Crawley Observer Column, Wednesday 15th June 2015

Shelter is a basic human need, yet across the UK we’re hundreds of thousands of properties short from ensuring everyone has decent living conditions.

Too little is being done to get the houses built, too little is being done to address rip-off rents and too little is being done to reduce costs for first-time buyers.

That’s not to say that the Government isn’t trying. They’ve weakened councils planning controls, causing unsuitable developments and lining developers’ pockets without significantly boosting housebuilding. They’ve widened the Right-to-Buy, but without land to rebuild lost stock the long-term impact will be higher house prices. They’ve even tried to help first-time buyers, but without a large income the vast majority of young people can’t hope to take advantage of such schemes.

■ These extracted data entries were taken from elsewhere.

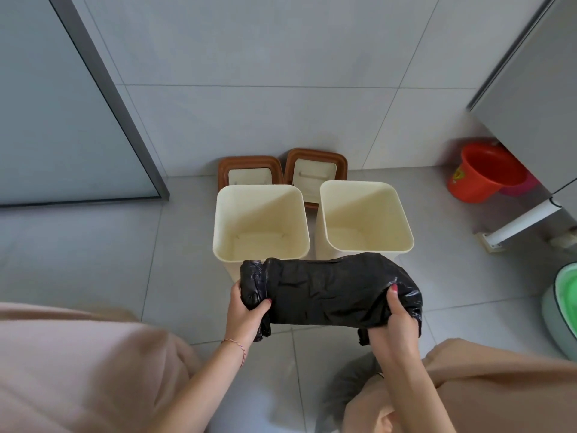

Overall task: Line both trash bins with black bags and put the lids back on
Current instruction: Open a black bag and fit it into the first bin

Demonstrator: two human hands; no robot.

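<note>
Before two bare bins (261, 195), bag roll (331, 292)

The single view comes from a wide-angle camera on the person's head, looking forward and steeply down at the grey tiled floor (93, 260). It sits close above the forearms, which enter from the bottom edge, and the pale pink sleeves (78, 370) fill the lower corners. Two cream square plastic bins (260, 254) stand mid-frame, seen from above into their open mouths. Straight edges bow toward the borders.
</note>
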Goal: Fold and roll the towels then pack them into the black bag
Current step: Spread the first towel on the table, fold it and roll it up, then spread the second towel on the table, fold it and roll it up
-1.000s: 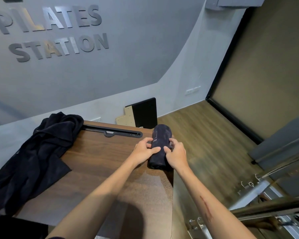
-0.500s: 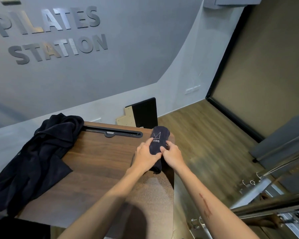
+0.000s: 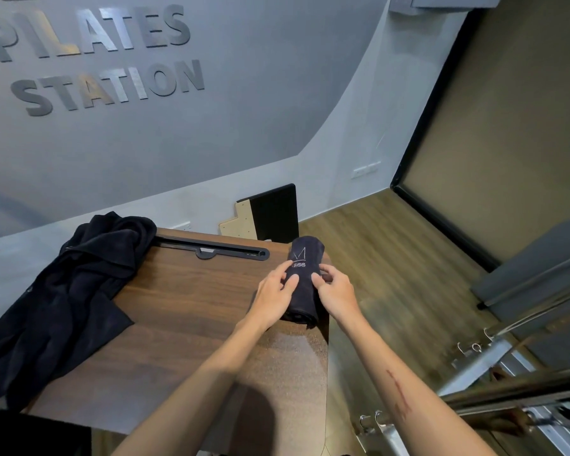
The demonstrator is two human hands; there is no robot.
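Wooden table (image 3: 185, 311) (towel roll (image 3: 301, 281), dark pile (image 3: 66, 297))

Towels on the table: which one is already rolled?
The rolled towel at the table's right edge, under both hands, with a white logo showing. The other dark towels lie in a loose, crumpled heap on the left.

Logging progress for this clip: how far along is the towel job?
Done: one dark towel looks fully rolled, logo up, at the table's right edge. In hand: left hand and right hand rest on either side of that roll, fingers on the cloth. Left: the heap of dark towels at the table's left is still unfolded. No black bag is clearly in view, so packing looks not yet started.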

Fundamentally, the Government’s biggest failure is seeing public sector, and councils in particular, as an obstacle and not an ally in solving the housing crisis.

When we took control of the council last year the Conservatives had failed a Local Plan—which sets out how local land can be used for the next fifteen years—leaving Crawley vulnerable to hostile development and without a roadmap for solving our housing crisis.

Labour got its plan through the council on the first try, with increased protections for local greenspace, a requirement that new developments have to contain at least 40% affordable housing and encouraging further low cost housing units where viability allows. The plan looks set to make it past the Planning Inspector on the first try, a rare achievement, and with it we can get to work on meeting local needs.

We will use the council’s land, capital and planning powers to build 1,000 affordable homes over the next four years and by changing the allocations policy to contain a five-year residency requirement we have already ensured that local residents and their children will be the ones to benefit from new housing.

Much more needs to be done, and some support from the Government could help a lot, but Crawley’s Labour council is determined to get on with the job of solving the town’s housing crisis.